I have already dealt to some extent with Lawrence’s criticism. To attribute to him a mastery of the comic mode is equally spurious, for a kind of archness, even cuteness, was the only result of his occasional attempts to be amusing. Historically, Lawrence represents, as I see it, “the return of the repressed,” (to use Freudian terminology) to English literary expression after the long Victorian epoch of inhibition and repression of the sensual life. Such a return, however, exalting the pleasure principle above the reality principle, cannot but take, under inauspicious social and historical conditions, a form at once anarchic and compulsive. Nor is this return, as embodied in Lawrence, in any sense complete, involving as it does frequent relapses and more than incidental backsliding. Thus even while protesting the repression of sexuality by civilization, he at the same time turns away from any real orgiastic freedom and actually disincarnates sexuality by preaching the continuance of traditional male domination, by envisaging marriage as “ultimate” and “final” (a lapse into the very idealism he otherwise repudiated), and by denying (emphatically in The Plumed Serpent) the orgasm to women.

Such obscurantist predications are not what I would call creative contradictions but rather a set of corrosive inconsistencies that add to his disabilities precisely in his role as novelist.

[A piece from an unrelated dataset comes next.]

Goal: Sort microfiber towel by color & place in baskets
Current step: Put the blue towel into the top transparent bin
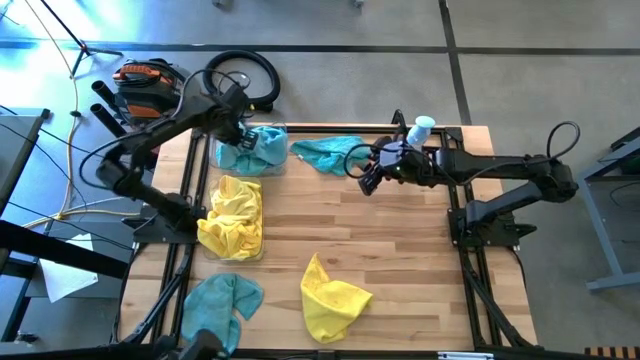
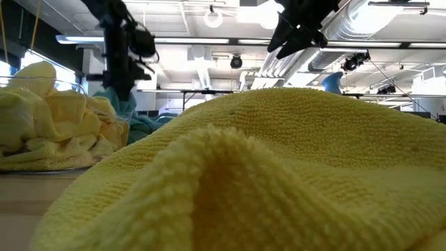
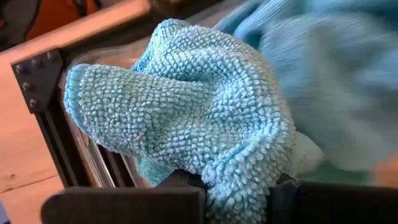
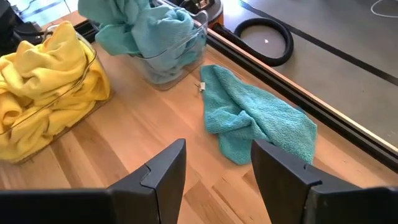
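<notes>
My left gripper [image 1: 238, 130] is over the far clear basket [image 1: 250, 152], which holds teal towels, and is shut on a teal towel [image 3: 186, 118]. Beside that basket, nearer the front edge, a second basket [image 1: 232, 222] is heaped with yellow towels. A loose teal towel [image 4: 255, 118] lies flat on the wood at the far side. My right gripper [image 4: 217, 168] hovers open just above and beside it, holding nothing. A yellow towel [image 1: 330, 295] and another teal one [image 1: 220, 305] lie near the front edge. My left gripper pinches a bunched fold of the teal towel [image 3: 239, 186] between its two fingers [image 3: 180, 186]. The fingers come steeply from above. The towel hangs below them [image 2: 124, 104] over the teal basket, and its lower end reaches the pile there.
A white-and-blue bottle [image 1: 420, 128] stands at the far right beside the right arm. Black frame rails [image 1: 190, 200] run along both sides of the table. Bare wood [image 1: 380, 230] lies open in the middle. In the low view the near yellow towel [image 2: 279, 174] blocks most of the table.
</notes>
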You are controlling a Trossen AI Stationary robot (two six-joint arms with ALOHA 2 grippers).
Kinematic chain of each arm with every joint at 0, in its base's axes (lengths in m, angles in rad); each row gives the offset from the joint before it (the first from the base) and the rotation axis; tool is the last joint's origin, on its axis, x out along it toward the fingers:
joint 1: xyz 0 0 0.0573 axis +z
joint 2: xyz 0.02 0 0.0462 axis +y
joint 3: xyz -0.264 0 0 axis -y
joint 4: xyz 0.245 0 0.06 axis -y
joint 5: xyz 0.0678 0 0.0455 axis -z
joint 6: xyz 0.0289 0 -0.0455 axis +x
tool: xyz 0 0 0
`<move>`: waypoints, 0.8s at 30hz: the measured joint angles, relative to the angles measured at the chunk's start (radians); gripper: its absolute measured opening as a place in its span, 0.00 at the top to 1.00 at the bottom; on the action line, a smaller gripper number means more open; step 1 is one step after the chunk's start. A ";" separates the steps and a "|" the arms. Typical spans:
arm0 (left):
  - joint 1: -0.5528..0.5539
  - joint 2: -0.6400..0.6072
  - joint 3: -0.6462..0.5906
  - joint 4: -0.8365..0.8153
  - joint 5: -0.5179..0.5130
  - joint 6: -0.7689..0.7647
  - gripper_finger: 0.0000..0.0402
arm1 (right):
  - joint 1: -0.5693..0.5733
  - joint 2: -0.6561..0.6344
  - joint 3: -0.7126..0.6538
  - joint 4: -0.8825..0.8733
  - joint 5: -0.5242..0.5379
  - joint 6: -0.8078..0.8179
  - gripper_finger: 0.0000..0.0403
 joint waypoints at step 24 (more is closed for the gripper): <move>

He is not what Leavis says he is: he is not an up-to-date version of George Eliot, nor is he a realist, except superficially and only intermittently. Leavis maintains that modern civilization found in Lawrence “a student and analyst of incomparable range and insight.” But he was not so much a student or analyst of civilization as its outright and rigorous opponent. He rejected culture, intellect, consciousness, knowledge—the values that Leavis is above all attached to. Lawrence wrote:

My great religion is a belief in the blood, the flesh. We can go wrong in our minds. But what our blood feels…is always true. The intellect is only a bit and a bridle. What do I care about knowledge? All I want is to answer to my blood, direct, without the fribbling intervention of mind, or moral, or what not.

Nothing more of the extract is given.